James Cameron likes water. More specifically, he’s fascinated by the depths of the ocean, spending his career exploring strange deep-sea discoveries (1989’s “The Abyss”), aquatic tragedies (1997’s “Titanic”), and has personally spent time in various submersibles, using his incredible wealth to fund voyages into oceanic darkness, offering viewers a chance to experience the underwater world alongside him. Heck, the man even made a movie about flying fishes (1982’s “Piranha II: The Spawning”), so clearly there’s something about this Earthly kingdom he can’t flush out of his system. For “Secrets of the Whales,” Cameron takes an executive producer position, overseeing the creation of a four-part documentary on these magnificent creatures, with directors Brian Armstrong and Andy Mitchell doing the heavy lifting, sending cameras to the far reaches of the world to capture the behavior of whales, getting to understand what makes them tick and identify how much in common they have with humans.
“Secrets of the Whales” offers four different episodes to complete the documentary journey. In “Orca Dynasty” (48:31), time is spent with the “ocean’s top predator,” visiting lands such as New Zealand to understand hunting techniques that’ve been passed down through generations, presenting a special knowledge as mealtime arrives. “Humpback Songs” (49:32) examines the titular communication tool, which comes into play during the organization of massive migration efforts, with the whales using their special sounds, creating a language that remains a mystery to human researchers. “Beluga Kingdom” (44:56) travels to the Canadian Arctic, where the white creatures gather in a special spot to provide themselves with comfort and safety as the next generation of belugas are introduced to the demands of survival. And “Ocean Giants” (46:37) travels to various areas around the globe, observing the contact and culture of sperm whales.

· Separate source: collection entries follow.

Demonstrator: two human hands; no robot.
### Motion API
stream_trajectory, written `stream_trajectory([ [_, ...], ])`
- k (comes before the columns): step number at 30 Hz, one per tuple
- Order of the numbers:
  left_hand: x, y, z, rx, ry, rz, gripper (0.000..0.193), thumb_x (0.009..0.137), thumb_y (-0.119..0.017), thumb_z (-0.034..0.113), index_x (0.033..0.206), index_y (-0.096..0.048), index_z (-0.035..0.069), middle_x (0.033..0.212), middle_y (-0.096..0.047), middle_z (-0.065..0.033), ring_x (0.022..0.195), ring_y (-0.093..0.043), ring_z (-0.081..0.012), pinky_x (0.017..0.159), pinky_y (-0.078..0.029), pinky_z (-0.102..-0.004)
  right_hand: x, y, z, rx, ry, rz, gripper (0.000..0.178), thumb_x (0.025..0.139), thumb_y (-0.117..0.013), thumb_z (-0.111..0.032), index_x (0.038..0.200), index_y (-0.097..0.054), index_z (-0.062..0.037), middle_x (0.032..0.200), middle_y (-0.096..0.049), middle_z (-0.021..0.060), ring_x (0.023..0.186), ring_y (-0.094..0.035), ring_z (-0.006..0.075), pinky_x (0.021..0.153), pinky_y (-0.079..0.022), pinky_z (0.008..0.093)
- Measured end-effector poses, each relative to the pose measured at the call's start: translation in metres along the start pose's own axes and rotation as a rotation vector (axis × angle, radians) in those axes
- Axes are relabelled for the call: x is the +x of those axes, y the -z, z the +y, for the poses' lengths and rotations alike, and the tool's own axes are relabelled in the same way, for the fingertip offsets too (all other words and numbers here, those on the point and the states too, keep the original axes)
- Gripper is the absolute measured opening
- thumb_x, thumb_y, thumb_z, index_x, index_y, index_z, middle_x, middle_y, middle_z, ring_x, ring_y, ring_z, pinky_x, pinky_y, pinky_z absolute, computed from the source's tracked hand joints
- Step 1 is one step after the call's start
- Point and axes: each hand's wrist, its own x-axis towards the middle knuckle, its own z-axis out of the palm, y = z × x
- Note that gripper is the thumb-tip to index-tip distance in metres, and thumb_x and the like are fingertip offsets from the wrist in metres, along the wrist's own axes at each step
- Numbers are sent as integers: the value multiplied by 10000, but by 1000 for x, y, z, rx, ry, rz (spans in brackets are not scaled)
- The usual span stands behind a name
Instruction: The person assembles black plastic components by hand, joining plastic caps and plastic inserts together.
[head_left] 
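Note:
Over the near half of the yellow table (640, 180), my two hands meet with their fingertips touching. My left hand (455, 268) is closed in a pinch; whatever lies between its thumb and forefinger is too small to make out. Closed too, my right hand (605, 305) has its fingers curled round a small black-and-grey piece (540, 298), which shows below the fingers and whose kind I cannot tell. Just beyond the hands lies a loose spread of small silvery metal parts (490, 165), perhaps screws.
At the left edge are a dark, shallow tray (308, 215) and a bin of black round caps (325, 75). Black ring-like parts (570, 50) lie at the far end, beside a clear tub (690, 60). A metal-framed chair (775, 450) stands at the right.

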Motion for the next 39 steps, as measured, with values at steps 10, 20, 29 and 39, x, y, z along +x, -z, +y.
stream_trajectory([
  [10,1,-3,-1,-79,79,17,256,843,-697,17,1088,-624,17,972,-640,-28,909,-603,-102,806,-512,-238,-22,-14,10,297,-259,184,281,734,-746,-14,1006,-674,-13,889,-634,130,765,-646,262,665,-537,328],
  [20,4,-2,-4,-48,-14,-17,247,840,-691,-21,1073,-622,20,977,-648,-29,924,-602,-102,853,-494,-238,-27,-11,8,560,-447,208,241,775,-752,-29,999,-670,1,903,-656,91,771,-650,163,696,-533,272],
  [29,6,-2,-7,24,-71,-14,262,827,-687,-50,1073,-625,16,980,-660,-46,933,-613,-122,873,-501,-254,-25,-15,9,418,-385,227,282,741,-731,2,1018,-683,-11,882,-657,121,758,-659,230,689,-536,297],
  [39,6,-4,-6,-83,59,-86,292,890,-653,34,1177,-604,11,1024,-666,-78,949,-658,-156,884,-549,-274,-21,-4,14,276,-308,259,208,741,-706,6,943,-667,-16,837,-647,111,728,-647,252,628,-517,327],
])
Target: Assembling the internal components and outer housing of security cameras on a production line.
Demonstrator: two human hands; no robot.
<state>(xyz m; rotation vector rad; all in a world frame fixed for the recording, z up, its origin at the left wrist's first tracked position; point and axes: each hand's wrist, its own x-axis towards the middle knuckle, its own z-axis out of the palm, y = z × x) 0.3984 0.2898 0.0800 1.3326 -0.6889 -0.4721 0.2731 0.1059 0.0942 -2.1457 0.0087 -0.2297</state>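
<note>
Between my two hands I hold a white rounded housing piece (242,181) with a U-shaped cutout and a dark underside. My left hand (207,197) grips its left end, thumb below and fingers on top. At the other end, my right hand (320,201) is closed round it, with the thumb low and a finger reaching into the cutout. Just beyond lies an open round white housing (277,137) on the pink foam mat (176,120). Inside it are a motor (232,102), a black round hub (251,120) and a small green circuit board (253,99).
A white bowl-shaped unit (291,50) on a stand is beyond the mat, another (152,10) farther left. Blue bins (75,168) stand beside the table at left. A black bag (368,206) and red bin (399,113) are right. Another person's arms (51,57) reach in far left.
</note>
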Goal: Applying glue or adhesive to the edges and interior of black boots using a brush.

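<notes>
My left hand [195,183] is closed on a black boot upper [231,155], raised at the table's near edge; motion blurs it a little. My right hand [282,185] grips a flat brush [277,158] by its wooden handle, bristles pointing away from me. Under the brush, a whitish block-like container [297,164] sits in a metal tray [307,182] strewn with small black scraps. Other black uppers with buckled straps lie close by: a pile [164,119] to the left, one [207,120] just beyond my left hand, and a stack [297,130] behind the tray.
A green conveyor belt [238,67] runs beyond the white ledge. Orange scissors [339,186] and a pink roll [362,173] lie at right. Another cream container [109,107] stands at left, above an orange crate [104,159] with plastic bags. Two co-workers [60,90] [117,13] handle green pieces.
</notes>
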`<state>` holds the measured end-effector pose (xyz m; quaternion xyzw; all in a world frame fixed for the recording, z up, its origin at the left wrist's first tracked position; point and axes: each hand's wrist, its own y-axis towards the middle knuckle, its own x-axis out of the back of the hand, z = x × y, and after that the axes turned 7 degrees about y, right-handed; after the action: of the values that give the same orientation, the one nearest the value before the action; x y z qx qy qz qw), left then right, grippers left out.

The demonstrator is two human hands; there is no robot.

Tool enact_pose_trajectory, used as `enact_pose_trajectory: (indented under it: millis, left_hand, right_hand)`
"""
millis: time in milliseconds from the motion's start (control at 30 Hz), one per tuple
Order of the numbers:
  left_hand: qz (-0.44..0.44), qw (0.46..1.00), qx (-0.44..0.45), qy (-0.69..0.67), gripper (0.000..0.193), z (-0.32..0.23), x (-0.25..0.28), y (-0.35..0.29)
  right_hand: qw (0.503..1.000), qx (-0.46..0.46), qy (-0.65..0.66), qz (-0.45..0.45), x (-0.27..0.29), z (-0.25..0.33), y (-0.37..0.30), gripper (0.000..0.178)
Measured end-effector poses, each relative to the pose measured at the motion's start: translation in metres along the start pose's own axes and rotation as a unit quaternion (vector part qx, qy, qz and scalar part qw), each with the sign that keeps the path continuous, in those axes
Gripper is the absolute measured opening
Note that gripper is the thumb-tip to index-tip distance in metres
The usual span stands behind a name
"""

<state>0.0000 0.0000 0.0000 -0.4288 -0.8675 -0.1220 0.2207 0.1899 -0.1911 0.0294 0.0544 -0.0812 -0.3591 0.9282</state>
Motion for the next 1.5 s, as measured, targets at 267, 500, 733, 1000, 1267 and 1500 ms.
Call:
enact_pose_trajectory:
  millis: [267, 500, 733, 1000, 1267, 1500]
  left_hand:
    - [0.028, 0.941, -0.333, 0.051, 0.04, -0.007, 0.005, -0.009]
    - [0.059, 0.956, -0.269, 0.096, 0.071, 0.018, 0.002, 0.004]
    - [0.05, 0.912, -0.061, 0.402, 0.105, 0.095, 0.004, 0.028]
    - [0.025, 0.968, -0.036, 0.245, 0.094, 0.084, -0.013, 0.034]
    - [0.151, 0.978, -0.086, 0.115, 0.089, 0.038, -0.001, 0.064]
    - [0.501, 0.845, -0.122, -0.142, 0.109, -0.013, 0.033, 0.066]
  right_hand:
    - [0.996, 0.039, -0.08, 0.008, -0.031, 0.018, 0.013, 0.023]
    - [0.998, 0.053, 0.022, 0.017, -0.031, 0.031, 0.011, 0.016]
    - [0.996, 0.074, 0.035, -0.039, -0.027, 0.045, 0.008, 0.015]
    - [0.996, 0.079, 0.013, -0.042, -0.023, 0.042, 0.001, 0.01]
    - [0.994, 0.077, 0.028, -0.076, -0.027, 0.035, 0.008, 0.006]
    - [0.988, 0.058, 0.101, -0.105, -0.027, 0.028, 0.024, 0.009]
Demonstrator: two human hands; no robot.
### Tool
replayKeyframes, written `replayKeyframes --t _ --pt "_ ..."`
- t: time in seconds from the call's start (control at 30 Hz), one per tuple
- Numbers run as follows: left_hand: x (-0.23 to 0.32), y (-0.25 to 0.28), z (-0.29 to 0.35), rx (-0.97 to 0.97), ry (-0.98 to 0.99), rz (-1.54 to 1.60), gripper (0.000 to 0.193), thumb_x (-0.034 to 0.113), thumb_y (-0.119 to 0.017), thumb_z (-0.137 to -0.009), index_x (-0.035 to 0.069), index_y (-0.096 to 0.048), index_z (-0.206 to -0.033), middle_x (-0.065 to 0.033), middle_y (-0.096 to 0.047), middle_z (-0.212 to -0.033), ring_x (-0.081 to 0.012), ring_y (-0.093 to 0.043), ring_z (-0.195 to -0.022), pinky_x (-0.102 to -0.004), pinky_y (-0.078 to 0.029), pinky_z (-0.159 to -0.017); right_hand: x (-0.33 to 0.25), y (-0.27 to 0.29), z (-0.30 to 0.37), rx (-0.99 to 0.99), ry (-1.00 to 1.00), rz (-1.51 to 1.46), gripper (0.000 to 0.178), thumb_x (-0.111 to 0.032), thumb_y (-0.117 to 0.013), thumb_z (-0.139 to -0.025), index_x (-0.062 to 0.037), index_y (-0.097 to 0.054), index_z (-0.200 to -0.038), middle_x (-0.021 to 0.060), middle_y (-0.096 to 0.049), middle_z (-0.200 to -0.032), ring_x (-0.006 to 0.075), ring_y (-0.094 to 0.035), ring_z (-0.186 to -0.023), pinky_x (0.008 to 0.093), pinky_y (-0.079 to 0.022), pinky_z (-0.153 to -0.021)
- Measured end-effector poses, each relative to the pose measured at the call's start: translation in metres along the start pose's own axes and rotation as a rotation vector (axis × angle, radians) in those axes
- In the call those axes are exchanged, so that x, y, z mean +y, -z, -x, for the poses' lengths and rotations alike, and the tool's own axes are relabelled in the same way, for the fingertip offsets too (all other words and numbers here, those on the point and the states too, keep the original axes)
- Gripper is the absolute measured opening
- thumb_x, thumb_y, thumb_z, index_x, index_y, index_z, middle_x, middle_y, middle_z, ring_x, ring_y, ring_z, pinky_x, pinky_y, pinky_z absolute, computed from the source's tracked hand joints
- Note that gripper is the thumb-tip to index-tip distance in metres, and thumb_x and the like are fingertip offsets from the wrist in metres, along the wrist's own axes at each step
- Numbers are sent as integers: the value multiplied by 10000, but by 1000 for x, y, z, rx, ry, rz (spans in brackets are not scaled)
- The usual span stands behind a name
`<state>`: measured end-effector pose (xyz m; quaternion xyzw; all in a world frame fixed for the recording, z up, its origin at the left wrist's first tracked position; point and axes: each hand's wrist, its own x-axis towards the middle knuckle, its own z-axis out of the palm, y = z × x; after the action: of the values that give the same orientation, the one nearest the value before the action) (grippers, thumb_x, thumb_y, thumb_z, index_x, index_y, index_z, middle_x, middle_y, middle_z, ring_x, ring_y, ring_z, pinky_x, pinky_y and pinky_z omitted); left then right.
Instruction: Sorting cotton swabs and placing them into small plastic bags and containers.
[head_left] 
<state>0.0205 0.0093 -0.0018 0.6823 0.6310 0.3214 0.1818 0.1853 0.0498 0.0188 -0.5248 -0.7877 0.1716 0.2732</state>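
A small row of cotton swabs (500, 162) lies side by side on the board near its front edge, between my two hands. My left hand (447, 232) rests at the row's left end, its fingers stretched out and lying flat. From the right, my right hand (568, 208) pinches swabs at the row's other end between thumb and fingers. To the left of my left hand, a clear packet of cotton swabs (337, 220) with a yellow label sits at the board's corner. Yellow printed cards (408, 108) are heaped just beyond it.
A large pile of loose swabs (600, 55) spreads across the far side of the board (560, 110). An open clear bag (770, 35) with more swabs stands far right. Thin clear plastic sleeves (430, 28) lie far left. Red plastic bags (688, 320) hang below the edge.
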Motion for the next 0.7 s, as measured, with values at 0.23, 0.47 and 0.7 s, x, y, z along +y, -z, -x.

Joining Cameron on this adventure is Sigourney Weaver, the star of “Aliens” and “Avatar,” lending her silky voice to the documentary as a way of providing a level of comfort and familiarity as she lays out a heavy amount of information. It’s nice to have Weaver around, offering dramatic emphasis for Armstrong and Mitchell, who take the experience to different locations around Earth, on the hunt for whale footage that hasn’t been seen before, which required years of filming. If there’s a true human character in “Secrets of the Whales,” it’s Brian Skerry, who appears in every episode of the series. Always introduced as a “world-famous” photographer, Skerry’s role is to reinforce the awe of it all, popping up from time to time to take pictures of amazing moments with the stars of the show. He’s joined by a few experts in sound analysis, but Skerry is presented with the most screen time, keeping viewers aware that whales are special creatures and their mystery has yet to be solved, with observation still revealing previously unknown behaviors.
“Secrets of the Whales” starts off strong with “Orca Dynasty,” which explores the hunting journey of killer whales. The production travels to Norway to capture the herring feeding frenzy, also happening across a mother pushing her deceased calf along, with this act of mourning sometimes carry on for days as loss is processed. In Antarctica, the protection of young is prioritized as fur seals fearlessly move in for the kill. “Humpback Songs” doesn’t break new ground when it comes to the study of the gigantic whales, examining bubble-net feeding in Alaska and breaching habits in Western Australia. The episode scores with a study of music, analyzing communication tones, and there’s a krill feast to be enjoyed in Antarctica, putting the humpbacks in orca waters. “Beluga Kingdom” is a bit strange, as only some time is spent with the bone-white creatures, with focus soon turning to narwhals, spotlighting their hunting and nursing events. And “Ocean Giants” is perhaps the least compelling chapter of the bunch, offering a lengthy overview of click communication (coming in at volumes that would destroy human ears) and culture habits as gatherings commence.
Cameron makes an appearance at the end of every episode, offering a recap of talking points and marveling over whale abilities, including deep oceanic diving. He’s trying to give “Secrets of the Whales” a little star power, which it doesn’t need, but it’s hard to shake the reality that this series is much like other National Geographic programs, with gorgeous footage, exotic locations, and fascinating creatures to follow. There’s a formula to this style of “edutainment” that’s comforting but also a bit frustrating at times, as the whole show could benefit from a fresher approach, shaking up the documentary norm. Still, it’s easy to get lost in parts of “Secret of the Whales,” which offers valuable reminders of human interference in nature’s ways, highlighting pollution and overfishing as problems facing the whales. And there’s the sheer majesty of the subject, as Armstrong and Mitchell supply copious amounts of astonishing footage, giving viewers a crisp, full look at the wonders of the ocean.